Work to complete:
Copy the material below verbatim from the line with "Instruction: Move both" to the line with "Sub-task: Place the", both lines included, omitting pictures and every line outside that range.

---- Data for this task

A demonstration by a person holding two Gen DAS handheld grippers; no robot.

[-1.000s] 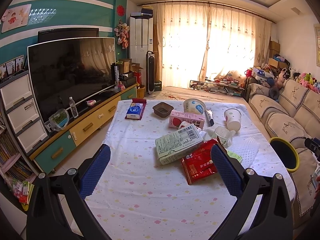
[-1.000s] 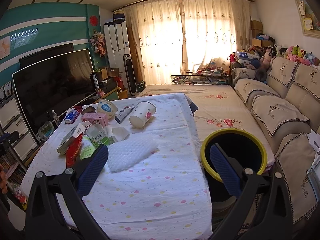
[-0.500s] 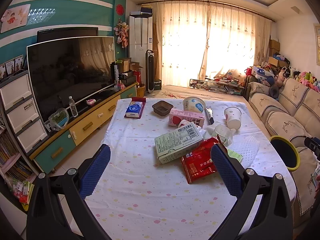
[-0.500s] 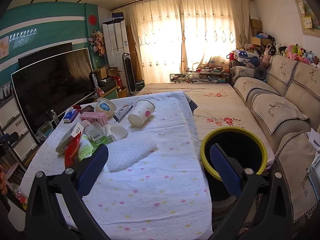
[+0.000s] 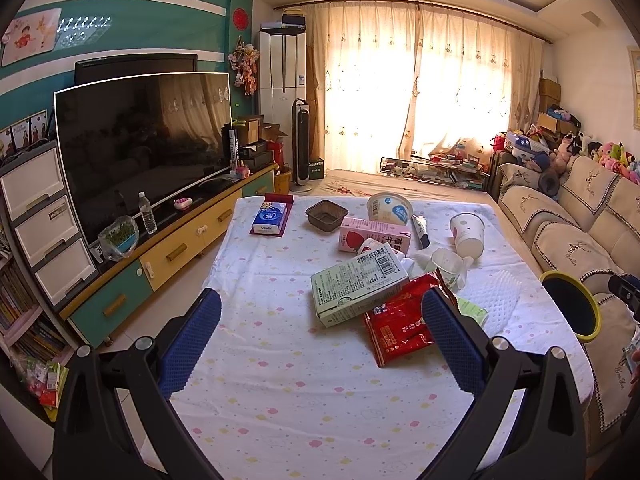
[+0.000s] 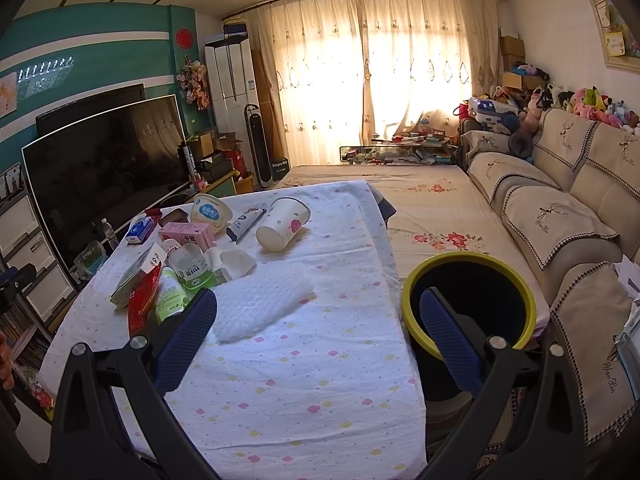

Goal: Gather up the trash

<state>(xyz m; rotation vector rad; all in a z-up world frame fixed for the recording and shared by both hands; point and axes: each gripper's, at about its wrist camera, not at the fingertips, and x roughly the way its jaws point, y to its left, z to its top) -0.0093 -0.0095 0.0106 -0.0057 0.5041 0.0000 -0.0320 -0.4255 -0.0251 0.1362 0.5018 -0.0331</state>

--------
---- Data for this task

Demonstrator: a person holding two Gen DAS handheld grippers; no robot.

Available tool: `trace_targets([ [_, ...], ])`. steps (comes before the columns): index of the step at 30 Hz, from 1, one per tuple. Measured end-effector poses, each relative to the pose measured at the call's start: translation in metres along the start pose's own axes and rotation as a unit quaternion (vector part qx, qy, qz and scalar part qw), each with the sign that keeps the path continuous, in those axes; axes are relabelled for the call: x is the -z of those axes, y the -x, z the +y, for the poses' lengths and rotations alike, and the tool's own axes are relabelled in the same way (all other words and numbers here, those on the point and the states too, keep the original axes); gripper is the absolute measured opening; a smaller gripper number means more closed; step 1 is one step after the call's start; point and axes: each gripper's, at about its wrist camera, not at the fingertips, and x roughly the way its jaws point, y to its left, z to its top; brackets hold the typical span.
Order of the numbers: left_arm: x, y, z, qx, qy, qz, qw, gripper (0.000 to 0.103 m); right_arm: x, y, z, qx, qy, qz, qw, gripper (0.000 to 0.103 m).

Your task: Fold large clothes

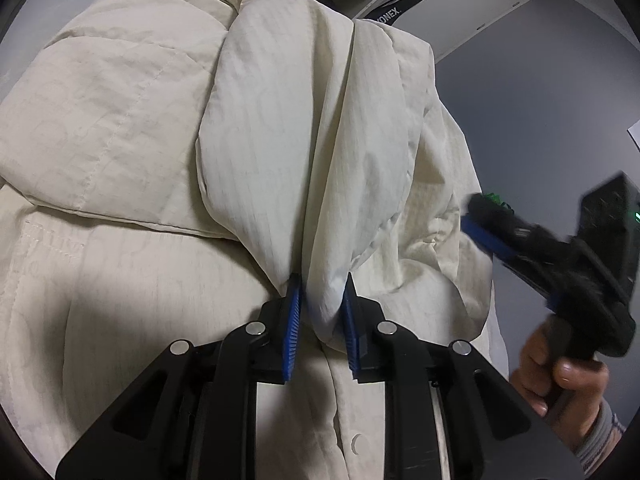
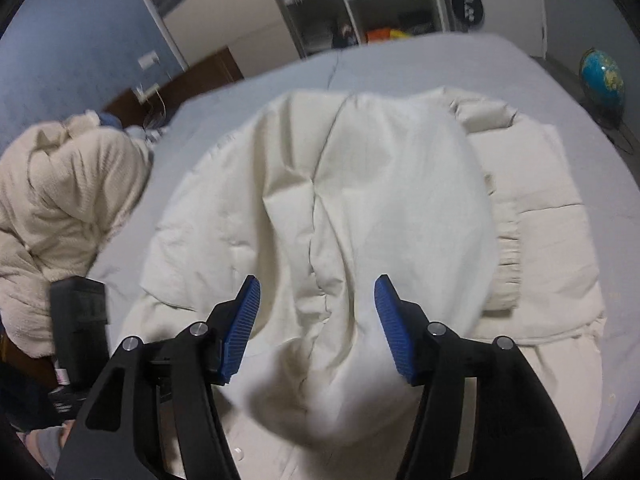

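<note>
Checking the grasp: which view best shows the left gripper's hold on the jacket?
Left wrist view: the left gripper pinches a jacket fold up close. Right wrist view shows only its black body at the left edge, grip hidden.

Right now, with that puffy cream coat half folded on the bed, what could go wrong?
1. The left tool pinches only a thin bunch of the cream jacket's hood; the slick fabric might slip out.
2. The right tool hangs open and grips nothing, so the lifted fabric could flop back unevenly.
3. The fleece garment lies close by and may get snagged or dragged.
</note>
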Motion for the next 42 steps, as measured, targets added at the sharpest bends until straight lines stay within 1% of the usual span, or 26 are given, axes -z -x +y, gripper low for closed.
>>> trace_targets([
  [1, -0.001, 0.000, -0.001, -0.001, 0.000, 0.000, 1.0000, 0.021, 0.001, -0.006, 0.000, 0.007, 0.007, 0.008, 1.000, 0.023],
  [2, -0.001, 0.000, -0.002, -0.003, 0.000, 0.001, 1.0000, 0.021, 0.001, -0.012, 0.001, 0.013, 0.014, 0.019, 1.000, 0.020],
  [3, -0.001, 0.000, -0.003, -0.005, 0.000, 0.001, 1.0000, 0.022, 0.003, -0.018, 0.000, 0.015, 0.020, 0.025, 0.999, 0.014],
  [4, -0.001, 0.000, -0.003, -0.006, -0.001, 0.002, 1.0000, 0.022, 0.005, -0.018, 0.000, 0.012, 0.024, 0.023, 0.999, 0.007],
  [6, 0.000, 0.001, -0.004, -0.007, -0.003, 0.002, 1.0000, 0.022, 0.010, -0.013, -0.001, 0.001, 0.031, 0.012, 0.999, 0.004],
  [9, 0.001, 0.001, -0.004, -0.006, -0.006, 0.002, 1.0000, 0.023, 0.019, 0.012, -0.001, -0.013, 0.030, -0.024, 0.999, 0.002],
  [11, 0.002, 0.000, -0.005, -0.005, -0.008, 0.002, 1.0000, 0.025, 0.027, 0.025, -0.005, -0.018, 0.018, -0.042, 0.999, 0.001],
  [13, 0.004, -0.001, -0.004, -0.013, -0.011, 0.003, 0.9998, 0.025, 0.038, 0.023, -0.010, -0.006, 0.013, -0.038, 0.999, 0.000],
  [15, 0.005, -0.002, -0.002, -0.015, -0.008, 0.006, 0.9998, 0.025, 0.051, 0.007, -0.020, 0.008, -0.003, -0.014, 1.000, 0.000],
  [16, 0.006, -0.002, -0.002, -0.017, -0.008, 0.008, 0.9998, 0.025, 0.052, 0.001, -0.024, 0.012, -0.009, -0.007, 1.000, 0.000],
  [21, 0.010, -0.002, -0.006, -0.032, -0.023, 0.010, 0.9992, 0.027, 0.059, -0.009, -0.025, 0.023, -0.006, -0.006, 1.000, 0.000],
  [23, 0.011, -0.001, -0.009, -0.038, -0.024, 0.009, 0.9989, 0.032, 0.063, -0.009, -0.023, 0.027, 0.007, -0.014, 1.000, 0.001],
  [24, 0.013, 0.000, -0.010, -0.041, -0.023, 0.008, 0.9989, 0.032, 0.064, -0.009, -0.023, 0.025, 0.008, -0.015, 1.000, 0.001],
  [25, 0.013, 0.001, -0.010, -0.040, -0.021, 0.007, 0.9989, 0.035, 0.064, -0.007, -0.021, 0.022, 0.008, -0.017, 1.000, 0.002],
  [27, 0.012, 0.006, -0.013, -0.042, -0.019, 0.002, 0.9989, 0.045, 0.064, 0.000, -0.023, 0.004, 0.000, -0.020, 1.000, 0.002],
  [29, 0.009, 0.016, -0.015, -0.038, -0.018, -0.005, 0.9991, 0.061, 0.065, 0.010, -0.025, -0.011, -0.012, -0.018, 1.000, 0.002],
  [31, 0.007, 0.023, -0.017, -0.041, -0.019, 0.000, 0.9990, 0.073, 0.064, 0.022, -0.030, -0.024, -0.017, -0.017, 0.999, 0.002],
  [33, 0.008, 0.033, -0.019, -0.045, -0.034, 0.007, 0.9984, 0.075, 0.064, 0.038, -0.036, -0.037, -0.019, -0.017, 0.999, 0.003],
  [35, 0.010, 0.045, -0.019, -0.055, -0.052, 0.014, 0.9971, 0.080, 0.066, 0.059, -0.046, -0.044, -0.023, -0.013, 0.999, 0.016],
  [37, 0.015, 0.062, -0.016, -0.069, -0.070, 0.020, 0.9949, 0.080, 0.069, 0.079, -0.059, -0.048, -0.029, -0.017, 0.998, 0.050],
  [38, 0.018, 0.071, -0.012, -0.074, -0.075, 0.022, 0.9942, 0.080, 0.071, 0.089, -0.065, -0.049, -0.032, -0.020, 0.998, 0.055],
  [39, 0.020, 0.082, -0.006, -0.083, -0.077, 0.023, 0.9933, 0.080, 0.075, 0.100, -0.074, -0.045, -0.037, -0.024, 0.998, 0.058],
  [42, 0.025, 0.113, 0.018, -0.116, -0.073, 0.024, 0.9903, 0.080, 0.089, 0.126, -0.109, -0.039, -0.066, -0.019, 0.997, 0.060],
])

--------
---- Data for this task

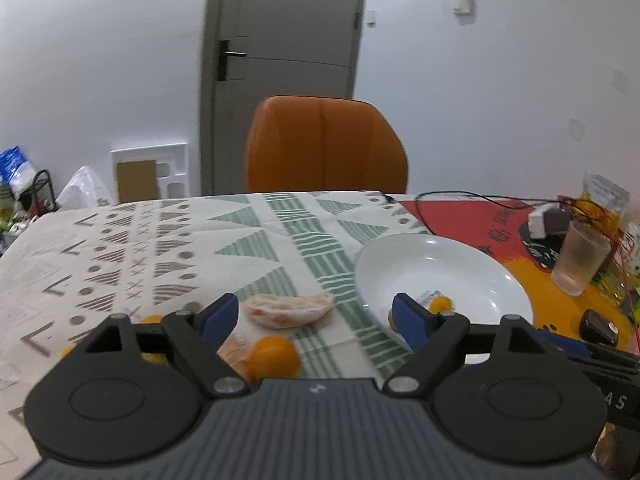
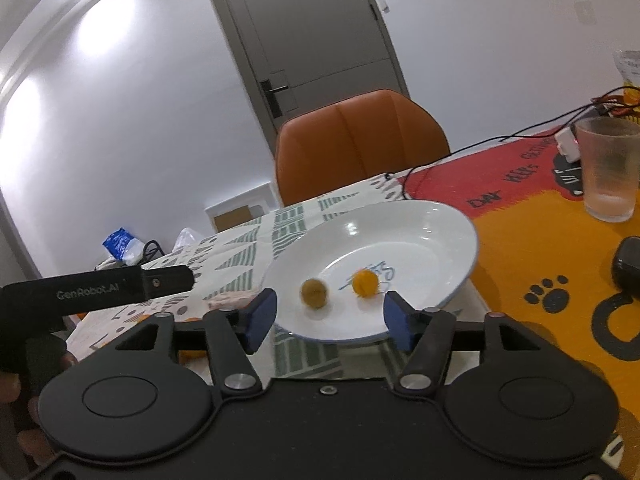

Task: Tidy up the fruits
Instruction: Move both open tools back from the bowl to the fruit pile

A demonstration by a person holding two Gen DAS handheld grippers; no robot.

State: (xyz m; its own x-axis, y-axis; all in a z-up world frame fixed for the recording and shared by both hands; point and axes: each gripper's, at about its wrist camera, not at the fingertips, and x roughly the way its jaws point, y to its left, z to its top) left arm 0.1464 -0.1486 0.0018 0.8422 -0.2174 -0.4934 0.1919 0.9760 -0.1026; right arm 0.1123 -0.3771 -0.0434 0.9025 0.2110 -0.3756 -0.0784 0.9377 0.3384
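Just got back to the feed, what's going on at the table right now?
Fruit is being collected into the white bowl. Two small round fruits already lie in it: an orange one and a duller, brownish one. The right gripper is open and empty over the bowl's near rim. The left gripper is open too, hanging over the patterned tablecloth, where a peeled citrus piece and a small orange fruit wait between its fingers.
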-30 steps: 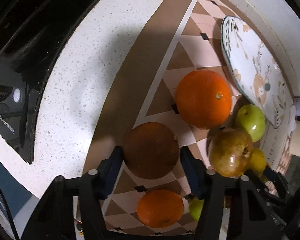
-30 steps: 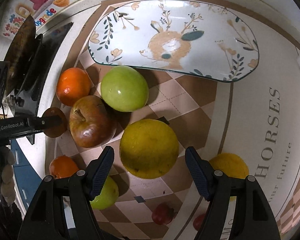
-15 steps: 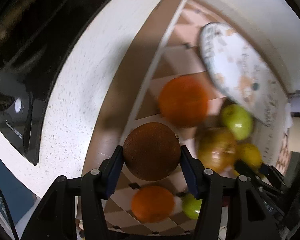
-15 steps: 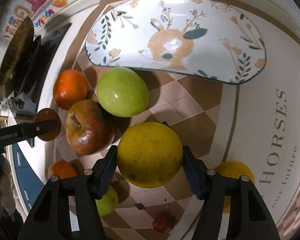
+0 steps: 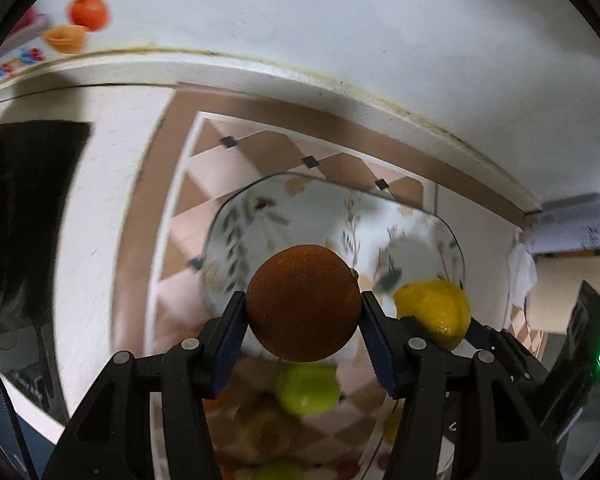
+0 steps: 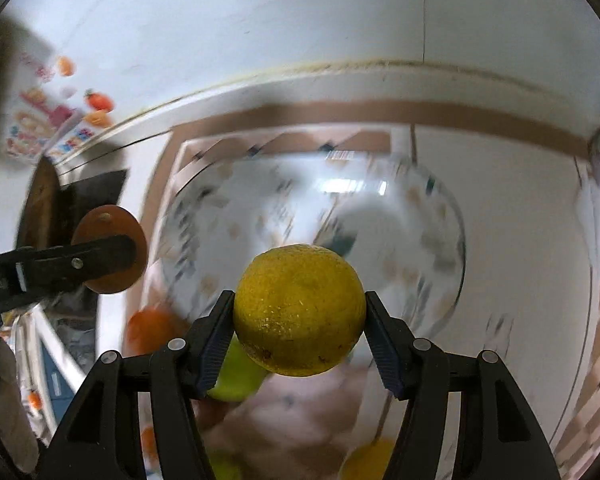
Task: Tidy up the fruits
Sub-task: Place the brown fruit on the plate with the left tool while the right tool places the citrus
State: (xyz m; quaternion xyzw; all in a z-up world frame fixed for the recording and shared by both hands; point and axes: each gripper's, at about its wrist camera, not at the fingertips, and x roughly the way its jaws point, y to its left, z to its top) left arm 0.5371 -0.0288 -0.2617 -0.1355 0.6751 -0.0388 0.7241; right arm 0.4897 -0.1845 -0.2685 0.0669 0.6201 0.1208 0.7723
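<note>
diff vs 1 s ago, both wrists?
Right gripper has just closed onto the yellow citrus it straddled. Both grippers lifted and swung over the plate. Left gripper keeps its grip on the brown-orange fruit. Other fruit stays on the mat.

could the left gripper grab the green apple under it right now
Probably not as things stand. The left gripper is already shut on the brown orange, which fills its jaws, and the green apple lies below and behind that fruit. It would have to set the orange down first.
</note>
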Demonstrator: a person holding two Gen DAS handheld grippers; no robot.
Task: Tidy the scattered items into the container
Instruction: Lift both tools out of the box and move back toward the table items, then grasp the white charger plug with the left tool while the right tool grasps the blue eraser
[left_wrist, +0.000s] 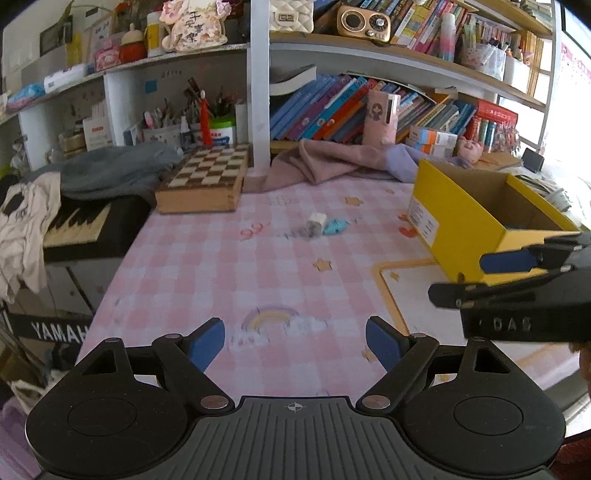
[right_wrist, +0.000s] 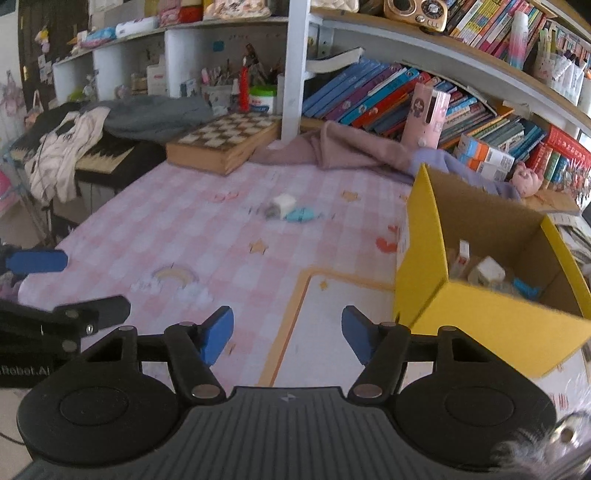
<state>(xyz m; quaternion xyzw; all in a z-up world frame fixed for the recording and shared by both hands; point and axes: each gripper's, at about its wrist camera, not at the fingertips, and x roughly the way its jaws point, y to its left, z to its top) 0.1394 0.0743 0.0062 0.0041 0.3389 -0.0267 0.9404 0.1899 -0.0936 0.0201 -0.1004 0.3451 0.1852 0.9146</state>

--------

Written response:
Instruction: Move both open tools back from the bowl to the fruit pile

A demonstration by a person holding two Gen DAS handheld grippers; no robot.

State: (xyz m; its own x-axis, y-axis; all in a z-up world frame fixed for the recording and shared by both hands; point and axes: each gripper's, at about its wrist camera, not at the fingertips, and x roughly the way its jaws point, y to its left, z to its top) left arm 0.1464 -0.1486 0.0018 0.8422 -0.2174 -0.4934 0.1919 0.9760 -0.1026; right arm 0.1123 -0.3771 -0.0434 0.9025 0.2110 -0.3756 -0.0784 0.9377 0.3384
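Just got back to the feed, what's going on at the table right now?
Fruit is being collected into the white bowl. Two small round fruits already lie in it: an orange one and a duller, brownish one. The right gripper is open and empty over the bowl's near rim. The left gripper is open too, hanging over the patterned tablecloth, where a peeled citrus piece and a small orange fruit wait between its fingers.
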-30 steps: 
-30 steps: 
-15 steps: 
-15 steps: 
+0 steps: 
+0 steps: 
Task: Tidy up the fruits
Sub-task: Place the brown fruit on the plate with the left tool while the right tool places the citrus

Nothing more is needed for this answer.